- **EXERCISE PROMPT**
The whole listing should be given back without any alteration.
STORED DATA: Begin
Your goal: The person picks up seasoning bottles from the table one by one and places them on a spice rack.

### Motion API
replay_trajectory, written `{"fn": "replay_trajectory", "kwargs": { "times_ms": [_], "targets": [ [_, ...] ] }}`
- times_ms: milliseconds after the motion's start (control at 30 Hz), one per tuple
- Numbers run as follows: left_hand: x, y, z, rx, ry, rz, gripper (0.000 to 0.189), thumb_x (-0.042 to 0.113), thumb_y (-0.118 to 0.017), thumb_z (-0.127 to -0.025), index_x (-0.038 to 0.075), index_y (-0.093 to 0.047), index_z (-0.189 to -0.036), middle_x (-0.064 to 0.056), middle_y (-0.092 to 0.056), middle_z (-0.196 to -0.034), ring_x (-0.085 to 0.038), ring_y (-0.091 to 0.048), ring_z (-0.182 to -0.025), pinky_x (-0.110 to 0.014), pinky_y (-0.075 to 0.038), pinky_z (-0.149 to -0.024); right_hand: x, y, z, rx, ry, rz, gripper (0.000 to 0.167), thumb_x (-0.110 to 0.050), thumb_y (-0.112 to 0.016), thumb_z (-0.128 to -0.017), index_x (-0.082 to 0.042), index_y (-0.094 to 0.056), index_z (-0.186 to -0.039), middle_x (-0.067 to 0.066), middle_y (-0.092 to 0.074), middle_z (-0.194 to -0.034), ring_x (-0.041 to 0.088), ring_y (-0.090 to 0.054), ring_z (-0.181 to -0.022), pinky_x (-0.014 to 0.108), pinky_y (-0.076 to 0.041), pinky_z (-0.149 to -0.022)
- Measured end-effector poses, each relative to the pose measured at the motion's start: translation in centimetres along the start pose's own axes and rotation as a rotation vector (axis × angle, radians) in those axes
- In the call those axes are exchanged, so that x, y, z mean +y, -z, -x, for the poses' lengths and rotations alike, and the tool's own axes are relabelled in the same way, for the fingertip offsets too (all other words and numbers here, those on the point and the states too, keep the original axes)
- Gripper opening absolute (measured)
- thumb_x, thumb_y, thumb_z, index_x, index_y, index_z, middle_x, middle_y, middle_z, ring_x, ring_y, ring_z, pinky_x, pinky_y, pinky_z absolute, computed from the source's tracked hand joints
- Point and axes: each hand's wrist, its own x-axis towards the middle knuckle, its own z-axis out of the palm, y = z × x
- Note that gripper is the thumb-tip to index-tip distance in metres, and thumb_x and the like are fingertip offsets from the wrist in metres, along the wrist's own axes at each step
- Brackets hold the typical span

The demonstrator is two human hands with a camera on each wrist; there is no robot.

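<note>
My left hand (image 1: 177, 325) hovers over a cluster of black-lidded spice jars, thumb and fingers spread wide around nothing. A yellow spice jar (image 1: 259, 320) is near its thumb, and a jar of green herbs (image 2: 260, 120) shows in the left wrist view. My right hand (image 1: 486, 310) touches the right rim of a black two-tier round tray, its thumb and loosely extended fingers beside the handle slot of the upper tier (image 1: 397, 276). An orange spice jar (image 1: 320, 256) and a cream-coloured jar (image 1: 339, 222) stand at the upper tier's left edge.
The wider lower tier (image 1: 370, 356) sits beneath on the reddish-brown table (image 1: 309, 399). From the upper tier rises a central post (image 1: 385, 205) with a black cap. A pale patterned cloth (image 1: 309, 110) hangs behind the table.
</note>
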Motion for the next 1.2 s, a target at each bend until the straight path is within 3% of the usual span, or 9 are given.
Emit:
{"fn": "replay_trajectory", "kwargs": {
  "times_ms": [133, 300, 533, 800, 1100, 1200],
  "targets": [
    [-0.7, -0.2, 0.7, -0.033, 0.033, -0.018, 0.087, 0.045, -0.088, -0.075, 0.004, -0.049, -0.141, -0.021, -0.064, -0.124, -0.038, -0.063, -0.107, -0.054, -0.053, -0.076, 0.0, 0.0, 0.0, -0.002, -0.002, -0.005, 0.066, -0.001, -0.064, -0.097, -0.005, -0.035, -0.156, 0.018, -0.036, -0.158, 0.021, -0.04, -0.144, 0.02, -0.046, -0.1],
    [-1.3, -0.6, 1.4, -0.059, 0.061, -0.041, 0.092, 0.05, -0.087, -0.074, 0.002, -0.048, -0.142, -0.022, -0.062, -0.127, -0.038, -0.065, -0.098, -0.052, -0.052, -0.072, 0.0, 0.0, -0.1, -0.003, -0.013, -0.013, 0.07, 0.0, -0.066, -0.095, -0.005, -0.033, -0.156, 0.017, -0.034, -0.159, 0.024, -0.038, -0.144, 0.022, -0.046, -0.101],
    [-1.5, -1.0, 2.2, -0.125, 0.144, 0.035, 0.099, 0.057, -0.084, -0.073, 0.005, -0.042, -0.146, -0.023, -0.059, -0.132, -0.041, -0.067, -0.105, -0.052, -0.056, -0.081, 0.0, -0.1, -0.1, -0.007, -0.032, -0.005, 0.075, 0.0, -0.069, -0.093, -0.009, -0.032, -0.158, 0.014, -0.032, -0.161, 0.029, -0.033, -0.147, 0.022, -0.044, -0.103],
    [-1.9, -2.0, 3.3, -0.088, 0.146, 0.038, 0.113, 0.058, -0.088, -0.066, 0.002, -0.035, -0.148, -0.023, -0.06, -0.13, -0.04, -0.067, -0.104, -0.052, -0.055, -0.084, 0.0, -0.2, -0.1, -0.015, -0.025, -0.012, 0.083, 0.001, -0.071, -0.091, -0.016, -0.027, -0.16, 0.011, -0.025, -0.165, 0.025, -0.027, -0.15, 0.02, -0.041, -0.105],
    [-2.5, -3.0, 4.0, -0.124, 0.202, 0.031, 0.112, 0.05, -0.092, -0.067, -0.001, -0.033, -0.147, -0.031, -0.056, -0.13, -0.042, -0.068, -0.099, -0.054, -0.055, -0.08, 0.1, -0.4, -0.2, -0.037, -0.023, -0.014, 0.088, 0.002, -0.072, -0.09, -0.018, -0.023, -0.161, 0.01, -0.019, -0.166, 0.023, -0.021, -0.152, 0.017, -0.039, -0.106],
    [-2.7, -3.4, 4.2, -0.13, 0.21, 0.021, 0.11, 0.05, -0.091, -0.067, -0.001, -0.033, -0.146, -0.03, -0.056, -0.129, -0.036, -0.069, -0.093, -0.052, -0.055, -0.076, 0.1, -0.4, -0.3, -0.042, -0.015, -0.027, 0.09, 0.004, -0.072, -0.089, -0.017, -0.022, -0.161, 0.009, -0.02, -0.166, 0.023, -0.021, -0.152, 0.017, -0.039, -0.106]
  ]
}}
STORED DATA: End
- **ANSWER AREA**
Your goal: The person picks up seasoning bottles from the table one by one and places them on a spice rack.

### Motion API
replay_trajectory, written `{"fn": "replay_trajectory", "kwargs": { "times_ms": [_], "targets": [ [_, ...] ] }}`
- times_ms: milliseconds after the motion's start (control at 30 Hz), one per tuple
- Numbers run as follows: left_hand: x, y, z, rx, ry, rz, gripper (0.000 to 0.189), thumb_x (-0.042 to 0.113), thumb_y (-0.118 to 0.017), thumb_z (-0.127 to -0.025), index_x (-0.038 to 0.075), index_y (-0.093 to 0.047), index_z (-0.189 to -0.036), middle_x (-0.064 to 0.056), middle_y (-0.092 to 0.056), middle_z (-0.196 to -0.034), ring_x (-0.085 to 0.038), ring_y (-0.091 to 0.048), ring_z (-0.182 to -0.025), pinky_x (-0.110 to 0.014), pinky_y (-0.075 to 0.038), pinky_z (-0.149 to -0.024); right_hand: x, y, z, rx, ry, rz, gripper (0.000 to 0.167), thumb_x (-0.110 to 0.050), thumb_y (-0.112 to 0.016), thumb_z (-0.128 to -0.017), index_x (-0.082 to 0.042), index_y (-0.094 to 0.056), index_z (-0.186 to -0.039), middle_x (-0.067 to 0.066), middle_y (-0.092 to 0.074), middle_z (-0.194 to -0.034), ring_x (-0.041 to 0.088), ring_y (-0.090 to 0.054), ring_z (-0.181 to -0.022), pinky_x (-0.014 to 0.108), pinky_y (-0.076 to 0.041), pinky_z (-0.149 to -0.022)
- Measured end-effector poses, each relative to the pose measured at the motion's start: translation in centimetres along the start pose's own axes and rotation as a rotation vector (axis × angle, radians) in those axes
- In the call those axes are exchanged, so that x, y, z mean +y, -z, -x, for the poses' lengths and rotations alike, and the tool's own axes are relabelled in the same way, for the fingertip offsets too (all other words and numbers here, those on the point and the states too, keep the original axes)
- Gripper opening absolute (measured)
- thumb_x, thumb_y, thumb_z, index_x, index_y, index_z, middle_x, middle_y, middle_z, ring_x, ring_y, ring_z, pinky_x, pinky_y, pinky_z absolute, computed from the source's tracked hand joints
- Point and axes: each hand's wrist, its own x-axis towards the middle knuckle, its own z-axis out of the palm, y = z × x
- Note that gripper is the thumb-tip to index-tip distance in metres, and thumb_x and the like are fingertip offsets from the wrist in metres, along the wrist's own axes at each step
- Brackets hold the typical span

The demonstrator is two human hands with a camera on each wrist; there is no robot.

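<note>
My left hand (image 1: 177, 325) hovers over a cluster of black-lidded spice jars, thumb and fingers spread wide around nothing. A yellow spice jar (image 1: 259, 320) is near its thumb, and a jar of green herbs (image 2: 260, 120) shows in the left wrist view. My right hand (image 1: 486, 310) touches the right rim of a black two-tier round tray, its thumb and loosely extended fingers beside the handle slot of the upper tier (image 1: 397, 276). An orange spice jar (image 1: 320, 256) and a cream-coloured jar (image 1: 339, 222) stand at the upper tier's left edge.
The wider lower tier (image 1: 370, 356) sits beneath on the reddish-brown table (image 1: 309, 399). From the upper tier rises a central post (image 1: 385, 205) with a black cap. A pale patterned cloth (image 1: 309, 110) hangs behind the table.
</note>
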Motion for the next 1.2 s, a target at each bend until the straight path is within 3% of the usual span, or 9 are given.
Emit:
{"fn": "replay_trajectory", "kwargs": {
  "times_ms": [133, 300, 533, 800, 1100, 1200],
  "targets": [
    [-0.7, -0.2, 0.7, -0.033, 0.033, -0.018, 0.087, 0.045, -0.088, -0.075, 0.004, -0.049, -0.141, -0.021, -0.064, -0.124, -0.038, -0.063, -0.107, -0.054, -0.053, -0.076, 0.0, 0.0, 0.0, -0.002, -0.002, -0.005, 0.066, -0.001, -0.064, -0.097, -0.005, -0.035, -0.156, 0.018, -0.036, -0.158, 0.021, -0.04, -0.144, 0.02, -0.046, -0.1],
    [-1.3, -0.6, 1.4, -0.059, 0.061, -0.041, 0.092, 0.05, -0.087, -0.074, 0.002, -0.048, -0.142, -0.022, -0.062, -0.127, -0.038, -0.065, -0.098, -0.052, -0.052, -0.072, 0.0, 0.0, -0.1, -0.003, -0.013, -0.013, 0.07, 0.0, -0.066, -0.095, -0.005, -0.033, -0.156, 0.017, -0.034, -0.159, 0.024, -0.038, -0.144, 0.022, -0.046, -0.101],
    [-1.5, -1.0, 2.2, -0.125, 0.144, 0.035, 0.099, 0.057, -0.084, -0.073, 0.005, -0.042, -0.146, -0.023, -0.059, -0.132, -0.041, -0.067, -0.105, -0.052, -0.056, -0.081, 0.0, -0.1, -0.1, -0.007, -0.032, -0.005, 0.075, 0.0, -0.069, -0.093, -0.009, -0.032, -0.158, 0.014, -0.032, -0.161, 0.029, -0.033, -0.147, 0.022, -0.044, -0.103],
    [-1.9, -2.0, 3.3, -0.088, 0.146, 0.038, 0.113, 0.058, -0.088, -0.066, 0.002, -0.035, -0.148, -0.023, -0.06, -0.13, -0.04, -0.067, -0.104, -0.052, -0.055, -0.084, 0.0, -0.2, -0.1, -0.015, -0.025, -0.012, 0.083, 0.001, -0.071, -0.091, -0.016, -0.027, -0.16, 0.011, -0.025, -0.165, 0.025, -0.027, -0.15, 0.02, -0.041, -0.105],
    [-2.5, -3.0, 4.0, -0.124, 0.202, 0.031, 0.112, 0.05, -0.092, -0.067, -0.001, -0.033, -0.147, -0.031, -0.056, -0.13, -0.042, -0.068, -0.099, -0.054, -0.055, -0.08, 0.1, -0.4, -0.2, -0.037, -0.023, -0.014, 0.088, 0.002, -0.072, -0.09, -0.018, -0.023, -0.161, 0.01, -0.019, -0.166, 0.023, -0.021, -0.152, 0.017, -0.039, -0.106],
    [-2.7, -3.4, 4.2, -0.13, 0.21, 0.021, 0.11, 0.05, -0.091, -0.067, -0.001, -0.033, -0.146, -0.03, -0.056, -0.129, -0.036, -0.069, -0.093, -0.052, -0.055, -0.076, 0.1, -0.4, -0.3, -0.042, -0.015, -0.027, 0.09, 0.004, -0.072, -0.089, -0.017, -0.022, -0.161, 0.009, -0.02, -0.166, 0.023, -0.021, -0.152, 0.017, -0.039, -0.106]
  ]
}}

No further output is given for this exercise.